Published in final edited form as: Eur Respir J. 2021 Nov 18;58(5):2100705. doi: 10.1183/13993003.00705-2021

Long-term Exposures to Air Pollutants Affect FeNO in Children: A Longitudinal Study

Yue Zhang 1,2,3, Sandrah P Eckel 4, Kiros Berhane 5, Erika Garcia 4, Patrick Muchmore 4, Noa Ben-Ari Molshatzki 4, Edward B Rappaport 4, William S Linn 4, Rima Habre 4, Frank D Gilliland 4
PMCID: PMC9618404  NIHMSID: NIHMS1845030  PMID: 34503981

Capsule summary

Annual average PM2.5 and NO2 were associated with airway inflammation as measured by FeNO in schoolchildren, adding new evidence that long-term exposure affects FeNO beyond the well-documented short-term effects.

Keywords: FeNO, pollution, particulate matter, nitrogen dioxide, children

To the Editors

Fractional exhaled nitric oxide (FeNO) is a marker of airway inflammation shown to be responsive to short-term air pollution exposures[14]. Although a number of cross-sectional studies have related FeNO to either location-based proxies for long-term exposures to traffic/industrial activity or long-term (seasonal to annual average) ambient pollution[59], there is lack of longitudinal study and the effects of longer-term air pollution exposures on FeNO are still not well studied, especially for school children. To fill the knowledge gap, we conducted a new study on longitudinal assessments of FeNO to air pollutant exposures in the Southern California Children’s Health Study (CHS) to determine whether FeNO is a marker for chronic effects of air pollution exposures after accounting for short-term exposures.

Participants were part of the most recent CHS cohort, recruited from kindergarten and first grade classrooms in the 2002/03 school year.

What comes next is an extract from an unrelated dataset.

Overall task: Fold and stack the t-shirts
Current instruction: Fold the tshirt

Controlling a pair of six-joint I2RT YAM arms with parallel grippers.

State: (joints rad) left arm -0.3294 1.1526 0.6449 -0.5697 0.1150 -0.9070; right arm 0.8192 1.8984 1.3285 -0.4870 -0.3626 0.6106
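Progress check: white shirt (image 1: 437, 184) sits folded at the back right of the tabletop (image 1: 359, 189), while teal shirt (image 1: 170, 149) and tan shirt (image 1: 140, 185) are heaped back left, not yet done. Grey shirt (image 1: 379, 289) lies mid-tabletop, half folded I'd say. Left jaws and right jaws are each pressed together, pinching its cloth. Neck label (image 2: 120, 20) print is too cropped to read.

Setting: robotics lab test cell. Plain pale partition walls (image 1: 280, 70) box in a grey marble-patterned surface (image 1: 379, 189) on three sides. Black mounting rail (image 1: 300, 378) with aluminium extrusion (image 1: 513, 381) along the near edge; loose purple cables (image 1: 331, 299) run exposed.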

Detailed information on study design, participant recruitment, and data collection has been reported previously.[10] This analysis includes 3607 school children from 12 communities in Southern California, who had FeNO assessed up to 6 times in approximately annual visits from 2004/05 through 2011/12. FeNO was measured at schools following the American Thoracic Society (ATS) guidelines using an offline technique at the first two visits and online technique in the subsequent four visits. For offline measurement, breath was collected in aluminized Mylar bags using commercial breath sampling kits (Sievers Division, GE Analytical Instruments, Boulder, Colorado, USA). For online measurement, FeNO was measured directly using EcoMedics CLD-88-SP analyzers with DeNOx accessories to provide NO-free inhaled air (EcoPhysics Inc, Ann Arbor, MI, USA/Duernten, Switzerland). Offline FeNO data were converted to estimates of online FeNO at a 50 ml/sec expiratory flow. Details of FeNO data collection, quality control, and conversion procedures have been reported previously.[1113]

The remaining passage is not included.